New Options For The Table.Buffer Function In Power Query

The March 2022 release of Power BI Desktop includes some new options for the Table.Buffer M function that can be set in a new second parameter. The options are of type BufferMode.Type; if you look at the built-in documentation for this type you’ll see the following:

The two allowed values are:

  • BufferMode.Eager: The entire value is immediately buffered in memory before continuing
  • BufferMode.Delayed: The type of the value is computed immediately but its contents are not buffered until data is needed, at which point the entire value is immediately buffered

Anyone with previous experience of Table.Buffer will see that BufferMode.Eager is the existing behaviour, but what is BufferMode.Delayed for?
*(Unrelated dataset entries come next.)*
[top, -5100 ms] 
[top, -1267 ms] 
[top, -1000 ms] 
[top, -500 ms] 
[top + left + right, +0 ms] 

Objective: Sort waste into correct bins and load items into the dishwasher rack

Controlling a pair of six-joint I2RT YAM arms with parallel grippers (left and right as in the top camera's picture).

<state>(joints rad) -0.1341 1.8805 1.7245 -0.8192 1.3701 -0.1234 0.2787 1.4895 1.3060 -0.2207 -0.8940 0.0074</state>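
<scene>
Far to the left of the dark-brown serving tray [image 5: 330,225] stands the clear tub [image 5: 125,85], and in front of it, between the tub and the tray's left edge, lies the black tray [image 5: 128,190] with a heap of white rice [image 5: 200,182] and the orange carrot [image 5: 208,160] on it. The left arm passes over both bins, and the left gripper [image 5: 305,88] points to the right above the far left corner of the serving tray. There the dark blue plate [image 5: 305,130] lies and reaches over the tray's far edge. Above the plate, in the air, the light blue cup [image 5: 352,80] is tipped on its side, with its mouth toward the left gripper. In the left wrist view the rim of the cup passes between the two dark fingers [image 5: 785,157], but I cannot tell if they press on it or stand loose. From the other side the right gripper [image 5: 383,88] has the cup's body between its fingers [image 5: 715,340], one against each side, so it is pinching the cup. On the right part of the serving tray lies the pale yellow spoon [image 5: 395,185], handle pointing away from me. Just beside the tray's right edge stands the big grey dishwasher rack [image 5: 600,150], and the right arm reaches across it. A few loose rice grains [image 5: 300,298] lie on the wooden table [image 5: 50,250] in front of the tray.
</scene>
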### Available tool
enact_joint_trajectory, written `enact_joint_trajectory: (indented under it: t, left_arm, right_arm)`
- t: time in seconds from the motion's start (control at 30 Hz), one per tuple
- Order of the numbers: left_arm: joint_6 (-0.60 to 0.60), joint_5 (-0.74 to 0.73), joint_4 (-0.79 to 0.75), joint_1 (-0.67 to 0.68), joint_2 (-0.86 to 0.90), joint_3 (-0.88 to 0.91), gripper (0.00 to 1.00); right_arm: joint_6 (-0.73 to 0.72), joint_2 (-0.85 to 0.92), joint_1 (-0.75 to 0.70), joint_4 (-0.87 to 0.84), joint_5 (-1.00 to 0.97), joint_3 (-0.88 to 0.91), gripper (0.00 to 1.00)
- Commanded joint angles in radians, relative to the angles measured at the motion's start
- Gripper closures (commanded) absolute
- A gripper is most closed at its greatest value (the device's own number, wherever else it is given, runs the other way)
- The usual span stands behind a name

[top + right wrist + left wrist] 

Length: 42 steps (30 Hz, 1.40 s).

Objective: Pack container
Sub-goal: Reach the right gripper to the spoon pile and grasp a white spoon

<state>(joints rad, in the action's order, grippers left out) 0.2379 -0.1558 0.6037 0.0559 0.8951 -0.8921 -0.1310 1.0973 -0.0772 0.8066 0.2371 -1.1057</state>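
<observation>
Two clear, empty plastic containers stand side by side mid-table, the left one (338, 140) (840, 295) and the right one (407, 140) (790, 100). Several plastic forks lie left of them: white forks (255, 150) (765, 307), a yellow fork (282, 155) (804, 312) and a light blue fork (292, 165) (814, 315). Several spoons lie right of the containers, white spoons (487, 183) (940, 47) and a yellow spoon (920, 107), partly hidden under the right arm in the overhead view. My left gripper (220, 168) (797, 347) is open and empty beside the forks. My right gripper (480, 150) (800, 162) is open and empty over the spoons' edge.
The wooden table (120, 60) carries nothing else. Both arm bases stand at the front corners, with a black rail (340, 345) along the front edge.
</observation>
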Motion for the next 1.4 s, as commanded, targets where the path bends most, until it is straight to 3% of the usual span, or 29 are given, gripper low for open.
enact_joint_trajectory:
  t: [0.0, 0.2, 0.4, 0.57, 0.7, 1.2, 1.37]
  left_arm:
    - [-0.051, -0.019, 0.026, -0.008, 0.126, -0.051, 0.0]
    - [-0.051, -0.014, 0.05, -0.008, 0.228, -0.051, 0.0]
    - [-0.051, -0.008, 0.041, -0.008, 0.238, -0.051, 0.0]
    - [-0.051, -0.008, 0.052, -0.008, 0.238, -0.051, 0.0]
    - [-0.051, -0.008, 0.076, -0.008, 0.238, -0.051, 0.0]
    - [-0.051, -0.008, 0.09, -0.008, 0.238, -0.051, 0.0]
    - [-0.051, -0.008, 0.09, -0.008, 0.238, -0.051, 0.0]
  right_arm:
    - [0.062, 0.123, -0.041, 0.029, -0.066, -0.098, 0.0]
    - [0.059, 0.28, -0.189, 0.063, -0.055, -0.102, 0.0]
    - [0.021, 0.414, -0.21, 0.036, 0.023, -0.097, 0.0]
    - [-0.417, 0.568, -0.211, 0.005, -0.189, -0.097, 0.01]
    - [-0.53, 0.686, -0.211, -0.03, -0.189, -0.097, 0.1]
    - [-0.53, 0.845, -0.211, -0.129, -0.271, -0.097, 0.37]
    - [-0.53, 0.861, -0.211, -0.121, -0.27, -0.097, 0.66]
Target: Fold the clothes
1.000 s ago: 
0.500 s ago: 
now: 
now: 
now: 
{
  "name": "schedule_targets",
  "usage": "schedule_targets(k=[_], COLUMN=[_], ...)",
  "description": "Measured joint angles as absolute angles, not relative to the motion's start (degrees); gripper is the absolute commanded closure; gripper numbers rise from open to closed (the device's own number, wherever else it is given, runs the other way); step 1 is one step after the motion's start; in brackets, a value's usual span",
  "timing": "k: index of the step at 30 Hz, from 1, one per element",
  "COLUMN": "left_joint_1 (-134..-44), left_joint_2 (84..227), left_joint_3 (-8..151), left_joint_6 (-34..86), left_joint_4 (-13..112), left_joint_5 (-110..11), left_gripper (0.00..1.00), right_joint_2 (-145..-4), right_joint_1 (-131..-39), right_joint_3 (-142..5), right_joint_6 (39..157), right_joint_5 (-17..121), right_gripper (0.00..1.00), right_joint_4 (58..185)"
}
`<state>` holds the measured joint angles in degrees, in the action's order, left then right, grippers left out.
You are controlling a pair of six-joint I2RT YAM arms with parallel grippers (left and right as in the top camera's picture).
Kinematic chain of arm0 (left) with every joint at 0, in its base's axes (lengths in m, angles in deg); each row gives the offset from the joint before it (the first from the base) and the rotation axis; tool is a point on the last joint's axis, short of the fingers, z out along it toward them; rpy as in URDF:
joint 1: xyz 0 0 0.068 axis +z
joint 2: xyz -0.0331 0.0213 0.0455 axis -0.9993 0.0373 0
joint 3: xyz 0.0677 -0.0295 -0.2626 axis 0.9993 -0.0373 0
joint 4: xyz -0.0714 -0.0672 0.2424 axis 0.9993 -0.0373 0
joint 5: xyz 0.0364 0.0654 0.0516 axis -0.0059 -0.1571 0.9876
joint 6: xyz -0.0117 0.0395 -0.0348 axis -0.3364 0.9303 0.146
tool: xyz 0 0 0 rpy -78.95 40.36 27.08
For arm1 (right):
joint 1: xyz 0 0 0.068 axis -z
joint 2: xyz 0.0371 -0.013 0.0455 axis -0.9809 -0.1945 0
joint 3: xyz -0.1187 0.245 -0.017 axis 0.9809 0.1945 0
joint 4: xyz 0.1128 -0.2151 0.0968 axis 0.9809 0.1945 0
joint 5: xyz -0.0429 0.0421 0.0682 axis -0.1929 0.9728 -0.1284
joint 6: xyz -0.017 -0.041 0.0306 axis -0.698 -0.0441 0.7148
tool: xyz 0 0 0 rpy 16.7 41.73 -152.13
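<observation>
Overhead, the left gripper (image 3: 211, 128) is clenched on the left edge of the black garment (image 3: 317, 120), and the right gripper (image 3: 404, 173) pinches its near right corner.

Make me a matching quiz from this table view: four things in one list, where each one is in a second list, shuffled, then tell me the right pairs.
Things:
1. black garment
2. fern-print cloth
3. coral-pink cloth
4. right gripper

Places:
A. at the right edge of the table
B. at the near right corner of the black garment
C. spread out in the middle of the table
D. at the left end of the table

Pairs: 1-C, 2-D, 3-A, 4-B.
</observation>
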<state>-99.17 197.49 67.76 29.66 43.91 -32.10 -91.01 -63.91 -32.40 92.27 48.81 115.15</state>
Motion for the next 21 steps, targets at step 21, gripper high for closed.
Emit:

It turns out that it’s there to make development faster. Consider the following M query that loads data from a CSV file with seven columns and a million rows in, and then uses Table.Buffer to buffer that table into memory:

let
  Source = Csv.Document(
    File.Contents(
      "C:\NumbersMoreColumns.csv"
    ),
    [
      Delimiter  = ",",
      Columns    = 7,
      Encoding   = 65001,
      QuoteStyle = QuoteStyle.None
    ]
  ),
  #"Promoted Headers"
    = Table.PromoteHeaders(
    Source,
    [PromoteAllScalars = true]
  ),
  #"Changed Type"
    = Table.TransformColumnTypes(
    #"Promoted Headers",
    {
      {"A", Int64.Type},
      {"B", Int64.Type},
      {"C", Int64.Type},
      {"D", Int64.Type},
      {"E", Int64.Type},
      {"F", Int64.Type},
      {"G", Int64.Type}
    }
  ),
  BufferTable = Table.Buffer(
    #"Changed Type"
  )
in
  BufferTable

When I refresh this query in Power BI Desktop on my PC I see the “Evaluating…” message for 20 seconds before the data starts to load:

If, however, I add the second parameter [BufferMode = BufferMode.Delayed] to Table.Buffer like so:

let
  Source = Csv.Document(
    File.Contents(
      "C:\NumbersMoreColumns.csv"
    ), 
    [
      Delimiter  = ",", 
      Columns    = 7, 
      Encoding   = 65001, 
      QuoteStyle = QuoteStyle.None
    ]
  ), 
  #"Promoted Headers"
    = Table.PromoteHeaders(
    Source, 
    [PromoteAllScalars = true]
  ), 
  #"Changed Type"
    = Table.TransformColumnTypes(
    #"Promoted Headers", 
    {
      {"A", Int64.Type}, 
      {"B", Int64.Type}, 
      {"C", Int64.Type}, 
      {"D", Int64.Type}, 
      {"E", Int64.Type}, 
      {"F", Int64.Type}, 
      {"G", Int64.Type}
    }
  ), 
  BufferTable = Table.Buffer(
    #"Changed Type", 
    [BufferMode = BufferMode.Delayed]
  )
in
  BufferTable

Then, when I run my refresh, the “Evaluating…” message only appears very briefly before the data starts to load:

It’s important to stress that after the “Evaluating…” phase the data load takes exactly the same amount of time – it’s only the “Evaluating…” phase that is faster. This can save you a lot of time as a developer, nonetheless. I have been told when these options are available in dataflows they will make validation (which occurs when you close Power Query Online after editing a dataflow) much faster too – in fact this developed to partially solve the dataflow validation problem.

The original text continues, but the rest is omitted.